The set design by Jason Sherwood has a frame resembling a large double-hung window, but with bright lights in it, overhanging the stage. Its two panes are used for projections. The stage turntable was quite effective until it broke down shortly before the end of the second play. Loren Shaw’s costumes befit the characters well. Director Ed Sylvander Iskandar (The Mysteries and These Seven Sicknesses at The Flea) keeps the actors going at full throttle too much of the time.

On weekends both plays are presented in one day. It doesn’t really matter in which order you see them. I saw the “second” play in time first, which made it interesting while watching the “first” play to look for clues to how things had reached that point. Both plays have flaws, but the strong performances make them worth a visit.


The running time for Her Portmanteau is one hour 45 minutes with no intermission. The length for Sojuourners is two hours 30 minutes including intermission.

Saturday, October 29, 2016

Two Class Acts *** B-

For the final offering at its White Street home before moving to a new theater four blocks south, The Flea is presenting a pair of one-act plays by A.R. Gurney. This is fitting because Gurney has written several plays for them over the last several years and will have one of the performing spaces in the new building named for him. The two plays are separately ticketed, but it is advisable to see them back to back on the same evening. (The Flea's ticket prices are so low that the cost ot the two plays together is less than one play at most theaters.) Both deal with college faculty who teach Greek literature. 

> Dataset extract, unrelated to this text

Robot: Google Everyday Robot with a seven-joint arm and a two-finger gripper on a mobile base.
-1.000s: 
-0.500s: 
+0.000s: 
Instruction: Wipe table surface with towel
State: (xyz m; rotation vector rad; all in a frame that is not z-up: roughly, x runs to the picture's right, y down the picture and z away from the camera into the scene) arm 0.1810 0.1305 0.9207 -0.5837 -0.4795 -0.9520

In Squash, which we must deduce is set in the 1970’s, professor Dan Proctor (Dan Amboyer) likes to unwind with a game of squash after work. One day he is accosted in the locker room by a student, Gerald Caskey (Rodney Richardson), who allegedly is there to turn in a term paper early. He then admits that he also wanted to see Dan naked. (Yes, there’s brief non-frontal male nudity and Dan’s body is worthy of a Praxiteles.) Gerald later comes to Dan’s office to complain about the low grade on his term paper and find out whether it was because of their locker room encounter. Meanwhile Dan’s wife Becky (Nicole Lowrance) begrudges the time Dan spends on squash rather than at home and wishes he would do more to improve his chances of getting tenure. Implausibly Dan goes to a bar recommended by Gerald, unaware that it is a gay bar. He comes to question his own sexuality and eventually approaches Gerald. However Gerald has made discoveries of his own.

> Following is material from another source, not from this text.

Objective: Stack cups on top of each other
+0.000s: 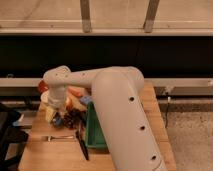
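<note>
My gripper [59,111] hangs below the white wrist at the table's left side, low over a cluster of small objects, and the arm hides most of it. A cream-white cup [48,106] sits right under and left of the wrist. A small light-blue cup [56,120] shows just below it, by the gripper. A dark shiny object [73,118], possibly the metal cup, lies just to the right. I cannot tell whether the gripper touches any of them.
A red-orange bowl [42,87] peeks out behind the wrist, with an orange item [76,92] beside it. A green tray [95,129] lies right of the cluster, partly under the arm. A fork [57,137] and a black utensil [82,145] lie on the wooden table [47,157].
</note>
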You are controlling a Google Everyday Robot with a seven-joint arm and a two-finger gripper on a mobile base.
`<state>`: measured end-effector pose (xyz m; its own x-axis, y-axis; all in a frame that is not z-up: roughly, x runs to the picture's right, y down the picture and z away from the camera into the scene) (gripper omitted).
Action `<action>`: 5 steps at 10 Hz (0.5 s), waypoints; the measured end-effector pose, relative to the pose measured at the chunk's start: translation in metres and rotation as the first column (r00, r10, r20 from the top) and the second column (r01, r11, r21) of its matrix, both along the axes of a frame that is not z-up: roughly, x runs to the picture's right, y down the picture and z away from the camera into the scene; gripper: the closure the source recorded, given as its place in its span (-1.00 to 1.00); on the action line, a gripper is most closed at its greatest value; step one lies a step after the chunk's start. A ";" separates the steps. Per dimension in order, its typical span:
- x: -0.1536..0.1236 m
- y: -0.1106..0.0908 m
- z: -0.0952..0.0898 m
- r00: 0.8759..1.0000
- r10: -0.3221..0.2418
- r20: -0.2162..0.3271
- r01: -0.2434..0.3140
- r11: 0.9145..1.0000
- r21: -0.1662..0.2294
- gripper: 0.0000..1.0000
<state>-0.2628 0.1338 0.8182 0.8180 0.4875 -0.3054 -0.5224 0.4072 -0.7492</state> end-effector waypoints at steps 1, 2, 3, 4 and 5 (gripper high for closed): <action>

For Ajax, the smaller downstairs theater has been converted to a classroom with student tables and a lectern. Each student table has a syllabus for “Intro to Classic Greek Drama” on it. Meg Tucker (Olivia Jampol, who alternates with Rachel Lin) is a failed actress who is filling in as an adjunct instructor for a professor on sabbatical. Her lesson plan is disrupted by the late arrival of Adam Feldman (Chris Tabet, who alternates with Ben Lorenz), an enthusiastic but willful student who insists on writing an adaptation of Sophocles’s Ajax instead of a term paper on Aeschylus. His retelling of the story through the prism of PTSD is a big success when it is staged at a small venue on campus. Adam has persuaded the reluctant Meg to play the role of mistress to his Ajax. The university decides to stage Adam’s play at their main theater to promote their image. At this point the play goes seriously off the rails. Adam keeps revising the play and eventually turns it into an allegory about the Israelis and the Palestinians. The consequences are predictable. In a “happy” ending, we learn that the play will find a home at an adventurous New York theater called The Flea. 

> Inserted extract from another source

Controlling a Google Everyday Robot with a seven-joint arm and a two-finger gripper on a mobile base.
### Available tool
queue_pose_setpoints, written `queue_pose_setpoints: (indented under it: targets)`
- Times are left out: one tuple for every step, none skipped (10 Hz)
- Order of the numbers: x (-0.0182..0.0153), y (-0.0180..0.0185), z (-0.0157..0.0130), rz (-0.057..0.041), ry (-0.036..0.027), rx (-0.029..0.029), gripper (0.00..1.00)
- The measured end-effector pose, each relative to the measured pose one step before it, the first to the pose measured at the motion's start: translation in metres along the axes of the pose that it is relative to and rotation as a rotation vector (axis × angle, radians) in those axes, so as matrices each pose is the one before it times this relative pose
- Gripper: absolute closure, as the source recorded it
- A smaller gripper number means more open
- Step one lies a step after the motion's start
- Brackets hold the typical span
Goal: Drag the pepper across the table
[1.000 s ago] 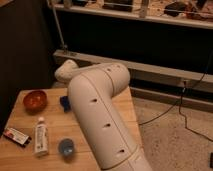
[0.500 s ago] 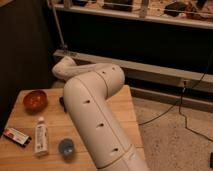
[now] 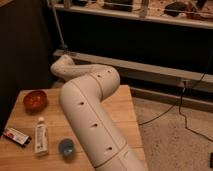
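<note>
Pepper not visible to me, likely hidden behind arm. Arm sprawls over counter; end effector hidden behind it near far edge, state cannot tell. Left side: orange bowl, white bottle, blue cup.

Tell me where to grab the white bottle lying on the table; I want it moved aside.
Grip the bottle across its mid-body from above: it lies flat, cap toward the far edge, sides free. The gripper is hidden behind the arm, near the table's far edge.
</note>
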Motion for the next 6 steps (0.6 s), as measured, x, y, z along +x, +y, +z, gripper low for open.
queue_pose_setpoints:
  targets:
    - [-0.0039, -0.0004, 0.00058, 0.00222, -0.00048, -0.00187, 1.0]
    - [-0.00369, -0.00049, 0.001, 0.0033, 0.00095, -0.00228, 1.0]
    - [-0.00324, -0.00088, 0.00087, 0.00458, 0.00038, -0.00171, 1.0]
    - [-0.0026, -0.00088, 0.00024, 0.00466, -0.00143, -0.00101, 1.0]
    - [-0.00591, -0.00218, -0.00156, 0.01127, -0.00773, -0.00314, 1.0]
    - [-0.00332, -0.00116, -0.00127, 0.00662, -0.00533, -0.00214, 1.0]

Both plays starts promisingly, but end disappointingly. The acting runs from fair to good, with Amboyer standing out. The immersive sets by Jason Sherwood are excellent. In Squash, the long rectangular space is divided into four square playing areas for the locker room, dining room, office and bar, with two rows of seats facing each other along the long walls. The costumes by Sky Switser are appropriate to the characters. Stafford Arrima’s fluid direction is admirable.

Neither play is top-drawer Gurney, but, for me at least, even second-drawer Gurney is enjoyable. Running time for the two plays together: two hours total, including the time between plays.